# Work to complete:
Each line of the entries below that holds "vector" is needed, copied in full.

•••••

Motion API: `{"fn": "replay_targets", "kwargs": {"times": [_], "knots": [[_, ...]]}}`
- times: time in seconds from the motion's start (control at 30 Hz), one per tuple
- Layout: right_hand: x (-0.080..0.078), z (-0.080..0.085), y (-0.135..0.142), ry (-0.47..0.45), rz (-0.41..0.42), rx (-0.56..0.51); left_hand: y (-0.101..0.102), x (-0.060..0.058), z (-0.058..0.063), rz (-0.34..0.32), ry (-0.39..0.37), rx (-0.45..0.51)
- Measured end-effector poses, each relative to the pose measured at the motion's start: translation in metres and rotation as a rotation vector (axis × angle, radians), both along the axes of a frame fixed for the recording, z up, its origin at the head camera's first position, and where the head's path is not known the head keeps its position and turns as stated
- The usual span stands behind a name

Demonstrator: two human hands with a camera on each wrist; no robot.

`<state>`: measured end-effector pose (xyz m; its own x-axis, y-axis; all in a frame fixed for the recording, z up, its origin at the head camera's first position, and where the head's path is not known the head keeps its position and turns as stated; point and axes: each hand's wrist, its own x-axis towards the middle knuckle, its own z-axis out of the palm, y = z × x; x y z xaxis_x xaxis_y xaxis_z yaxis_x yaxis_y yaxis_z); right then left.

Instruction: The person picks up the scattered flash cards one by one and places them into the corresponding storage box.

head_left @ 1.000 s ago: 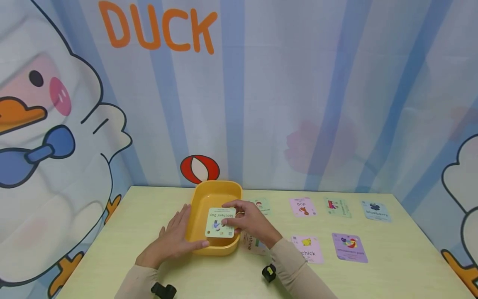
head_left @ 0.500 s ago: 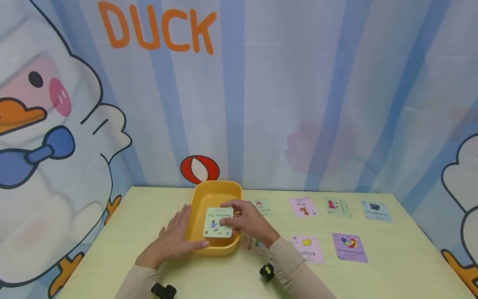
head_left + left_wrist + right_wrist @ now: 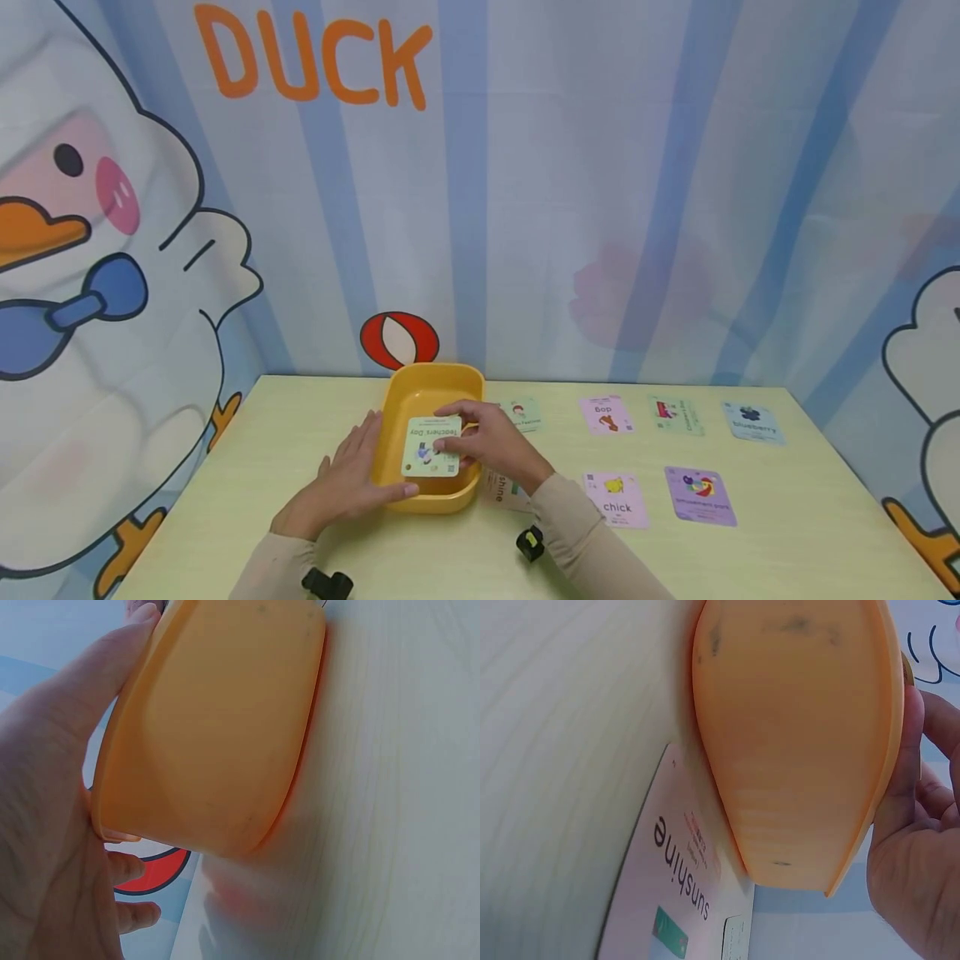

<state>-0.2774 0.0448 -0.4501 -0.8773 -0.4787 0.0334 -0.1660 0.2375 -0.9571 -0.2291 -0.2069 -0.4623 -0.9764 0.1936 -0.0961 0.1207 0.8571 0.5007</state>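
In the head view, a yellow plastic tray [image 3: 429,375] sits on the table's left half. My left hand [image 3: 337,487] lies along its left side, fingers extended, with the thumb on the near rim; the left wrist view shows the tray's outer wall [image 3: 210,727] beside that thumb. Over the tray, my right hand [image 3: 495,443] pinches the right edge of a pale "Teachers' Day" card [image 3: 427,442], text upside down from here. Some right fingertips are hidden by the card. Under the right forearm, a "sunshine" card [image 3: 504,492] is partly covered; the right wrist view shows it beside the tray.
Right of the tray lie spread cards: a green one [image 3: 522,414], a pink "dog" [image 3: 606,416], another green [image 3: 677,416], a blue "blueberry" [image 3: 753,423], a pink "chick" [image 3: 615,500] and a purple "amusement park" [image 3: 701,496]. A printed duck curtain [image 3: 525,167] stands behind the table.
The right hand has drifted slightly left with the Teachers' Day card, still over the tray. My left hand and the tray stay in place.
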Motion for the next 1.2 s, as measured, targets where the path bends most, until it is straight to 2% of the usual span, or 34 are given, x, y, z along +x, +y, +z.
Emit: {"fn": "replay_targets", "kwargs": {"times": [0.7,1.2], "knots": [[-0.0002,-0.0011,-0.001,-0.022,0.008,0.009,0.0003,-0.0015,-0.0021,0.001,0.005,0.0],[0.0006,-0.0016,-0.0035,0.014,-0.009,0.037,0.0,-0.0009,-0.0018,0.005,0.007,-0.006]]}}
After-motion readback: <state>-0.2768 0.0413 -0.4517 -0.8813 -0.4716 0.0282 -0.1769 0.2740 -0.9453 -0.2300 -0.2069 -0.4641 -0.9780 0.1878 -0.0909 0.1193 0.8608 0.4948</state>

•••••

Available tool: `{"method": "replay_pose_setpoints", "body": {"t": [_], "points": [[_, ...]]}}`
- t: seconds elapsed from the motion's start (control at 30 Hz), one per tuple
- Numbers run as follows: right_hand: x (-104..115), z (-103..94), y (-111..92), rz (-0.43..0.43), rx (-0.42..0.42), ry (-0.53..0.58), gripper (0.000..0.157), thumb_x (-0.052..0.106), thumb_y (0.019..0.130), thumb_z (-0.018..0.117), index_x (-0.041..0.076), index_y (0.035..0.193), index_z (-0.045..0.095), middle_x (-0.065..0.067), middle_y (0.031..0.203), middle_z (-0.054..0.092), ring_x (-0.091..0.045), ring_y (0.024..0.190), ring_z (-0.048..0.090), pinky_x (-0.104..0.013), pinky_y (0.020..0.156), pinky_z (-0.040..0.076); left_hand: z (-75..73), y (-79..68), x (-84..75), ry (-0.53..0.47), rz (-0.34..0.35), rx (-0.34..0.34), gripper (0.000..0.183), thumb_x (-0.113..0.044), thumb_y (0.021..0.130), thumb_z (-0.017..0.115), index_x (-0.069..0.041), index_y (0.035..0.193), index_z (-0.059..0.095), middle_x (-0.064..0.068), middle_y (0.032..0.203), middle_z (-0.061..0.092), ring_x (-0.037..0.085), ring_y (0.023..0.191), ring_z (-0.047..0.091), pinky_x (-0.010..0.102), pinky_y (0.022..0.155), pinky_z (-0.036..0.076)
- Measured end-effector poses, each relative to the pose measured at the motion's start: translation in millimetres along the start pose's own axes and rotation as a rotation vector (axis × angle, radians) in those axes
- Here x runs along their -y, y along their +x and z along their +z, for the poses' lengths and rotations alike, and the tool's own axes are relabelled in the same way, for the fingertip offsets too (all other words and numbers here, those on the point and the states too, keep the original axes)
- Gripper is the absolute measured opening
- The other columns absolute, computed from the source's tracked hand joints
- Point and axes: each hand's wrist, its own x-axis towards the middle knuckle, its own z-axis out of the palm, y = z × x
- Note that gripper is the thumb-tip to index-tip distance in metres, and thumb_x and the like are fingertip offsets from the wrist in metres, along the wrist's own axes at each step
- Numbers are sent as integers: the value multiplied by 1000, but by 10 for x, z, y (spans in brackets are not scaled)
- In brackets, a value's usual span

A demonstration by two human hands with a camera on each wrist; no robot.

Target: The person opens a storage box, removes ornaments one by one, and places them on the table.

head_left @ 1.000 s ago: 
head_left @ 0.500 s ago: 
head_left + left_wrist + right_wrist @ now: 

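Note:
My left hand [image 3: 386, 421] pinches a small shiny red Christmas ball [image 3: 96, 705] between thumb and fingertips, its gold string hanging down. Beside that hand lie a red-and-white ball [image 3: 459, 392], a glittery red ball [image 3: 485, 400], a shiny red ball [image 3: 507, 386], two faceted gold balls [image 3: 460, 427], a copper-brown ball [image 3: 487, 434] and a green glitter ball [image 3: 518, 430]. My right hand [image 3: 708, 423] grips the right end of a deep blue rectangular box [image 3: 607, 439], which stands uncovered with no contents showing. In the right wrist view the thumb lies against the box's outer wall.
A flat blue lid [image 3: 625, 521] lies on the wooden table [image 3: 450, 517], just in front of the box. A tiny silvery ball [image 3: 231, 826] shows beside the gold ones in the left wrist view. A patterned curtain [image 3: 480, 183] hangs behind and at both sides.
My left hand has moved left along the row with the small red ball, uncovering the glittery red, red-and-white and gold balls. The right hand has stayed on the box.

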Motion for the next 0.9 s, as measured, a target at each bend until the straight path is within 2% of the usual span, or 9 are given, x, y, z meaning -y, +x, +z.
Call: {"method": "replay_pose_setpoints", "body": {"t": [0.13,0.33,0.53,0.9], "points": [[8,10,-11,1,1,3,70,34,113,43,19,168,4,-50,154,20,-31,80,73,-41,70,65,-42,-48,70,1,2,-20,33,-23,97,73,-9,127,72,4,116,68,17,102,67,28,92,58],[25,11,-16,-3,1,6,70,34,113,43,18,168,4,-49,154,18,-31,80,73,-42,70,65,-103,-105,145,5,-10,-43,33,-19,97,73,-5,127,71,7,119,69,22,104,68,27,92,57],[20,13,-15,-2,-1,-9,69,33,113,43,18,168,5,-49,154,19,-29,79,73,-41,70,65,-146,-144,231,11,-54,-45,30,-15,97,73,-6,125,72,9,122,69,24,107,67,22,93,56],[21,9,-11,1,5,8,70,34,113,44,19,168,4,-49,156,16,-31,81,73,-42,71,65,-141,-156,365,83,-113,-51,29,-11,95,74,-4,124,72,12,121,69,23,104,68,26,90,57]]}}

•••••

# Your response:
- Measured end-effector poses, each relative to the pose measured at the motion's start: translation in metres and rotation as a rotation vector (axis × angle, radians), both along the axes of a frame fixed for the recording, z up, its origin at the head camera's first position, and where the head's path is not known the head keeps its position and turns as stated
- Measured end-effector poses, each relative to the pose measured at the motion's start: translation in millimetres along the start pose's own axes and rotation as a rotation vector (axis × angle, radians) in those axes

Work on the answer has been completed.